On My Wedding Day
Today is the day, the long awaited.
Today is the last day I wake up before anyone else, marveling at the quiet, dark house, slipping out of my bunk bed quietly lest I wake my sisters. The last that I fall asleep with my little sister's warm body beside me, her arms thrown around my neck. The last that I pull our blankets off the windows so the early morning light can shine in. The last I admire the clean, freshly swept carpet and clean kitchen after we readied for guest.
Last night, I realized I'd miss hearing my dad and little sister laugh at Youtube videos together in the background, as I dried the dishes for my sisters for the last time. We didn't sing, but I thought of how I would miss singing together as we work, knowing and enjoying all the same ridiculous or beautiful songs.

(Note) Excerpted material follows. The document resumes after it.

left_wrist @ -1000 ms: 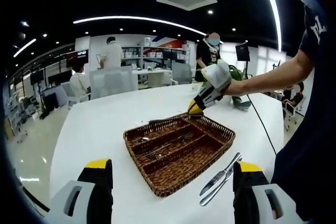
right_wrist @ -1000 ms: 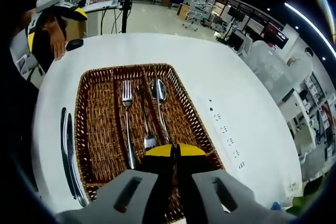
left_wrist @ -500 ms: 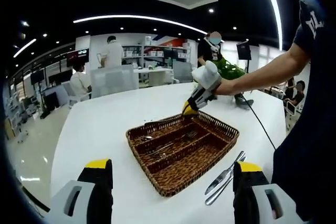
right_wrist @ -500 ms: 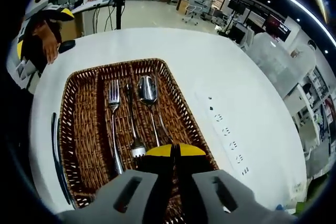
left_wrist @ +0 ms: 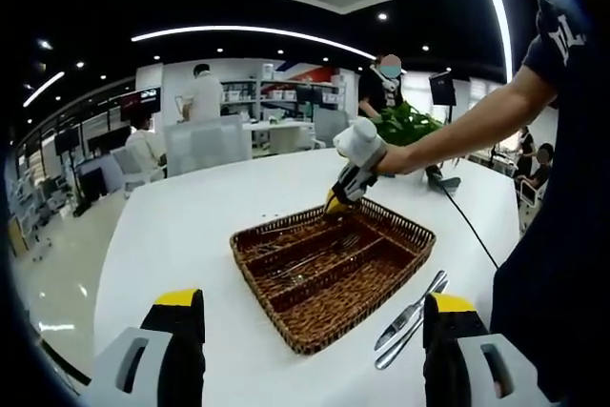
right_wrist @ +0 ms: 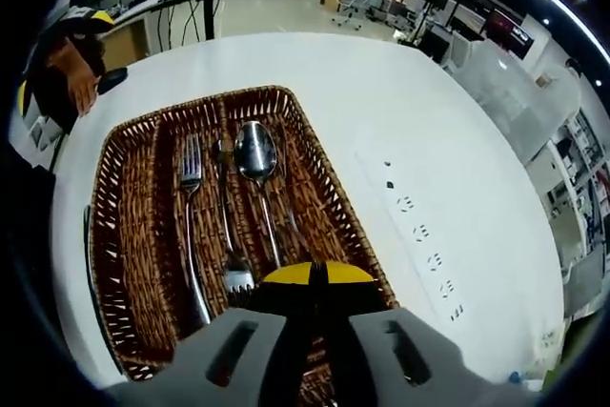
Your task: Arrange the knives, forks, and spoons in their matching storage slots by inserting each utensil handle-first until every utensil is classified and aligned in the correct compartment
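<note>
The room (left_wrist: 238, 64) is a large open office with a dark ceiling, strip lights and a ceiling vent; desks, chairs and shelves stand far back, and people stand or sit among them. A glossy pale floor (right_wrist: 276, 9) runs beyond the table's far edge in the right gripper view. The white table (left_wrist: 191, 226) is wide and mostly bare, and a row of small socket marks (right_wrist: 419, 245) runs along its right part in the right gripper view. On it sits a brown wicker tray (left_wrist: 286, 316) with long compartments. In the right gripper view one fork (right_wrist: 189, 226) lies in a middle slot with tines at the far end, and just right of it a second fork (right_wrist: 227, 235) and a spoon (right_wrist: 255, 173) lie close together, the spoon's bowl at the far end. Two knives (left_wrist: 410, 316) lie side by side on the table just right of the tray in the left gripper view. The left gripper (left_wrist: 310, 316) hangs near the table's near edge, jaws spread wide and holding nothing. The right gripper (right_wrist: 311, 275) sits over the tray's near end, its yellow-tipped jaws pressed together; whether anything is pinched between them I cannot tell. In the left gripper view it (left_wrist: 340, 199) is at the tray's far rim, held by a hand.
</note>
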Motion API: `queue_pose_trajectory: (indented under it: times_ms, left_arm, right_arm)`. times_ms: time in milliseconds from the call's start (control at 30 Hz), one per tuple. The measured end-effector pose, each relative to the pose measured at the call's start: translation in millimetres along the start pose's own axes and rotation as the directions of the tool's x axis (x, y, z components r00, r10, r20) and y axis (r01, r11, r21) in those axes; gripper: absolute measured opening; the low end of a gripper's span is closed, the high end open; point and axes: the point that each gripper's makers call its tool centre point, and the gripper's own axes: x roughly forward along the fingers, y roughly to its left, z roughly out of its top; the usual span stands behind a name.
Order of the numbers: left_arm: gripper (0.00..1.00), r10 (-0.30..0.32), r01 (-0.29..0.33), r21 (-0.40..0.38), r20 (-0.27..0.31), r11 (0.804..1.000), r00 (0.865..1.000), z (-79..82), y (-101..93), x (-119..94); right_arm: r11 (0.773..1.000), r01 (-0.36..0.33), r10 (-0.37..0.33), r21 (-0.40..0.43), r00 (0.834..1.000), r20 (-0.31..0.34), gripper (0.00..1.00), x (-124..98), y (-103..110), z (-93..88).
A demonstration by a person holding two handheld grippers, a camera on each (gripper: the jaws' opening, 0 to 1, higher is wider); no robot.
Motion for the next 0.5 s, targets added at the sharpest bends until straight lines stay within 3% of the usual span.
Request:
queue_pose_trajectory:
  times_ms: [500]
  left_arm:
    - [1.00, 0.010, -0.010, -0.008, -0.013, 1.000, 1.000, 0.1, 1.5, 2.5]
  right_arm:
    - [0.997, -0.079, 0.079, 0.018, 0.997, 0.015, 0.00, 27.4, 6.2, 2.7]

Of course, not all of these things will really be the last time. Many of them will happen again, but it will be with me as a visitor in what right now feels like my own home.
I have been so blessed in my wonderful, crazy family, and only something exciting and amazing would convince me to leave.

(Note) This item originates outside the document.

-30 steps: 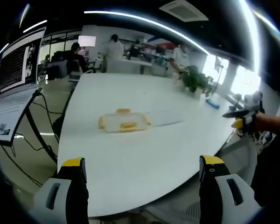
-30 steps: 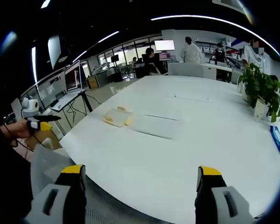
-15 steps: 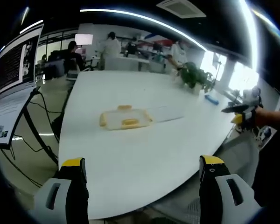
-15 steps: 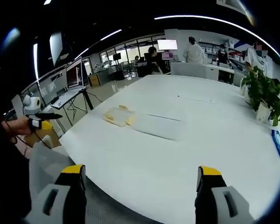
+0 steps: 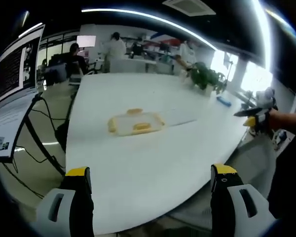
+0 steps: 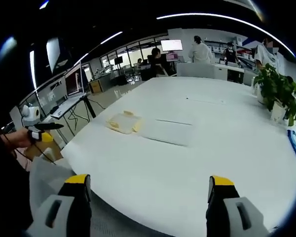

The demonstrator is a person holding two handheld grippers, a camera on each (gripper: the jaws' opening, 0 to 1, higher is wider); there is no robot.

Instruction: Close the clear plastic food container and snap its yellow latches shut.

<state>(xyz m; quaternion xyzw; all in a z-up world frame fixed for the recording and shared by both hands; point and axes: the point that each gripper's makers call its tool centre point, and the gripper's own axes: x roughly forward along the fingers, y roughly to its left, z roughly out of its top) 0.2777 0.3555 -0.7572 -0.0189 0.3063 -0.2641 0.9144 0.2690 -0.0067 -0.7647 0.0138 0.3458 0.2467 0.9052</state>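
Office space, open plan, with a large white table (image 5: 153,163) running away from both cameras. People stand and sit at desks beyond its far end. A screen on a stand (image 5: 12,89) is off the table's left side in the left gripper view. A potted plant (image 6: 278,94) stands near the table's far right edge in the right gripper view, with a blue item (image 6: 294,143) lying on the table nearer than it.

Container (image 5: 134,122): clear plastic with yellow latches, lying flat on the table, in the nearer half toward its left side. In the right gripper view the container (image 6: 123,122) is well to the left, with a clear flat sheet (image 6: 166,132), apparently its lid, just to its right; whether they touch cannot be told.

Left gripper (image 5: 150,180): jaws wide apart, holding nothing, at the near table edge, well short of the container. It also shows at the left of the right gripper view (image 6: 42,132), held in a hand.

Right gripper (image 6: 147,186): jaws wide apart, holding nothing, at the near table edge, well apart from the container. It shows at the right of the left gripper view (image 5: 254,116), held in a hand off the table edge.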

Something like Parker, and a life with him.
How strange it is to think that tonight, we'll be married. We'll be able to do things together. The apartment is my home, my base, where I will do everyday things like write and clean and make food. I won't be at my big metal desk, nor in the kitchen where everything's in a logical place. I can't assume that dishes and clothes and food will get done even if I don't help. That is a rather exciting and fun thought, for I will only have things to do for two. That seems ridiculously small.
After school starts, I will not go down back towards Dorr St. and Crissey. I won't ask Dad to take my checks to the bank, nor ask my sisters if we have anything to eat.
But instead, I will go home to Parker.
I am not nervous this morning. Nor am I scared or even sad, despite my thoughts of what I will miss. What I am is hungry from waking up so early and the fact that we're not making pancakes for a while yet.
When I think of what our life and marriage will be like, I am excited and a little somber. I know it's a big thing that I've signed up for, and I have no illusions - well, perhaps I do, but subconsciously - that it will be easy.
But it will be good. Parker is amazing at helping me to grow.
My prayer is that God will bless us with a godly marriage, that we will quickly learn and establish good patterns so that we are able to serve well.
I am excited and happy and waiting. And yet, calm. Everything feels natural, just as I suspected it might, as most things that are right do.
I can't wait to see what God has in store for us.
Apparently that's what it's like if I really write on my wedding day.